-------- DATA SHOWN

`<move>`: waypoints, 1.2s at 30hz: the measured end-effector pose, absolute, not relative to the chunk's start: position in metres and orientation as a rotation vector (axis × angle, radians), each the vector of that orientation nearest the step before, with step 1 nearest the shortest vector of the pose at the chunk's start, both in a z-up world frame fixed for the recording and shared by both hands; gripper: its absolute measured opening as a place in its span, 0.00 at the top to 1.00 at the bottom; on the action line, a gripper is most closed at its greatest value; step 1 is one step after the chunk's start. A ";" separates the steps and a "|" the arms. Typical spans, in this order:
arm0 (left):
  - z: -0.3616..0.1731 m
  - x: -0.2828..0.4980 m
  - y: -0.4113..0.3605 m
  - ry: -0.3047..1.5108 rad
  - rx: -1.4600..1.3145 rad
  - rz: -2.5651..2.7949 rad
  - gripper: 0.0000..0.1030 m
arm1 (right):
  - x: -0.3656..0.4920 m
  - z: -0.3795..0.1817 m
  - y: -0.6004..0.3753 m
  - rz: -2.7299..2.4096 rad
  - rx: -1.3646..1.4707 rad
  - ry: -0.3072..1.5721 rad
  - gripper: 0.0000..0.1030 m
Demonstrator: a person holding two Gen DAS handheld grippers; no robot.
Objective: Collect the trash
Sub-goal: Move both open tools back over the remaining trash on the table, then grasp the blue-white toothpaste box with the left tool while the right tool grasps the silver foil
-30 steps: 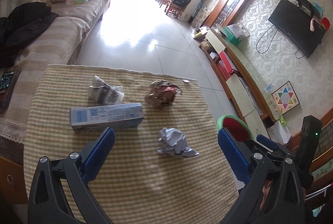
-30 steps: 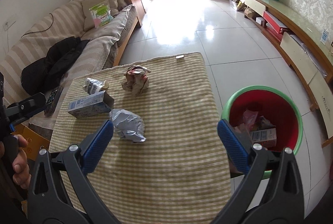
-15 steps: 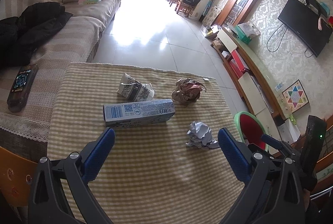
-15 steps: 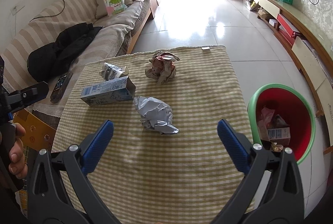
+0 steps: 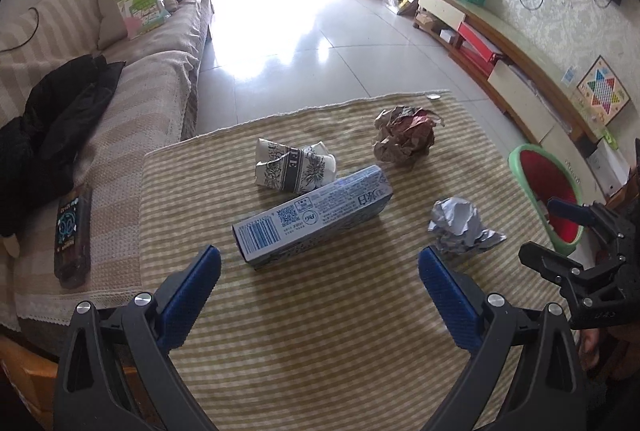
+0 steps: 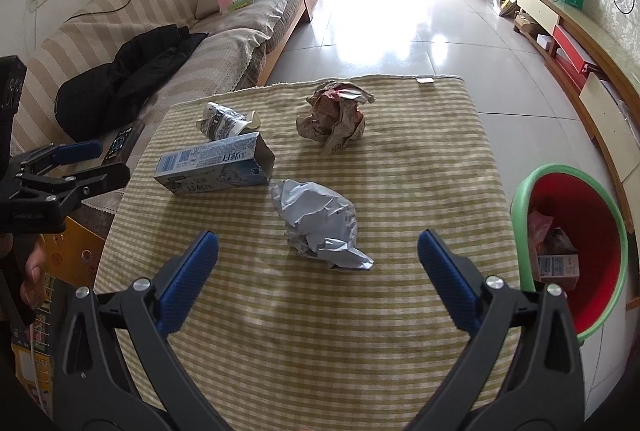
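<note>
Left hand-held gripper [image 5: 319,271] released, jaws wide, nothing between them; right hand-held gripper [image 6: 318,257] likewise released and empty. Both hover over the near part of the counter [image 6: 420,167], which carries a striped cloth.

Bin [image 6: 612,215], red inside with a green rim, stands on the floor at the counter's right edge. It holds a small carton [image 6: 558,267] and crumpled wrappers.

On the counter: a blue box [image 5: 316,217] lying on its side, a crushed cup [image 5: 294,167] touching it behind, a brown paper ball [image 5: 404,137] farther right, a silver wad [image 6: 320,227] nearest the bin. A sofa [image 5: 152,71] with a black jacket [image 5: 60,107] stands left.

The box lies just ahead of the left gripper; the wad lies just ahead of the right gripper, between its jaws' line.
</note>
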State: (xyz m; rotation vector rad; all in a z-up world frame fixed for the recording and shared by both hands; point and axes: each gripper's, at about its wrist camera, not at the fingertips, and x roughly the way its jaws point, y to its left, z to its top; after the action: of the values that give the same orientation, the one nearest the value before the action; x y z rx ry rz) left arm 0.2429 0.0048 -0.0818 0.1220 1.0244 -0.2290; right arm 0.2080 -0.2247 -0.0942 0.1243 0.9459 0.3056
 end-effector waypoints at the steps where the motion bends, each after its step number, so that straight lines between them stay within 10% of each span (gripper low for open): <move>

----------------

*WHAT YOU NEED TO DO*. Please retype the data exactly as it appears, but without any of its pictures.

*YOUR SOLUTION*.
`<move>`: waypoints, 1.2s at 30hz: the measured end-effector pose, absolute, not relative to the chunk's start: position in metres and orientation as a rotation vector (axis × angle, radians), each the vector of that orientation nearest the step before, with step 1 nearest the shortest vector of the pose at the chunk's start, both in a z-up world frame fixed for the recording and shared by both hands; gripper: its absolute measured opening as a place in its span, 0.00 at the top to 1.00 at the bottom; on the action line, a gripper is most closed at its greatest value; step 1 is one step after the chunk's start. A ";" separates the steps and a "|" the arms. Typical spans, in this order:
arm0 (left):
  - z: -0.3616..0.1731 m
  - x: -0.2828..0.4980 m
  - y: -0.4113..0.3605 m
  - ry: -0.3047..1.5108 rad
  - rx: -1.4600..1.3145 rad
  - rz: -2.5651..2.7949 rad
  - gripper: 0.0000..0.1030 m
arm1 (right):
  - x: -0.3656..0.4920 m
  - z: -0.3795..0.1817 m
  - y: -0.6004..0.3753 m
  - rz: -2.7299..2.4096 rad
  - rx: -1.3646..1.4707 rad
  - ry: -0.3072..1.5721 rad
  - gripper: 0.0000..0.1030 m
Demonstrator: a person holding two Gen DAS handheld grippers; no robot.
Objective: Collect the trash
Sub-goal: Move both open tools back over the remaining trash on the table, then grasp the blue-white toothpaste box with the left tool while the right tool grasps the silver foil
-30 steps: 
-30 steps: 
-15 steps: 
-15 steps: 
+0 steps: 
+0 steps: 
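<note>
Left hand-held gripper [image 5: 319,271] released, jaws wide, nothing between them; right hand-held gripper [image 6: 318,257] likewise released and empty. Both hover over the near part of the counter [image 6: 420,167], which carries a striped cloth.

Bin [image 6: 612,215], red inside with a green rim, stands on the floor at the counter's right edge. It holds a small carton [image 6: 558,267] and crumpled wrappers.

On the counter: a blue box [image 5: 316,217] lying on its side, a crushed cup [image 5: 294,167] touching it behind, a brown paper ball [image 5: 404,137] farther right, a silver wad [image 6: 320,227] nearest the bin. A sofa [image 5: 152,71] with a black jacket [image 5: 60,107] stands left.

The box lies just ahead of the left gripper; the wad lies just ahead of the right gripper, between its jaws' line.
</note>
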State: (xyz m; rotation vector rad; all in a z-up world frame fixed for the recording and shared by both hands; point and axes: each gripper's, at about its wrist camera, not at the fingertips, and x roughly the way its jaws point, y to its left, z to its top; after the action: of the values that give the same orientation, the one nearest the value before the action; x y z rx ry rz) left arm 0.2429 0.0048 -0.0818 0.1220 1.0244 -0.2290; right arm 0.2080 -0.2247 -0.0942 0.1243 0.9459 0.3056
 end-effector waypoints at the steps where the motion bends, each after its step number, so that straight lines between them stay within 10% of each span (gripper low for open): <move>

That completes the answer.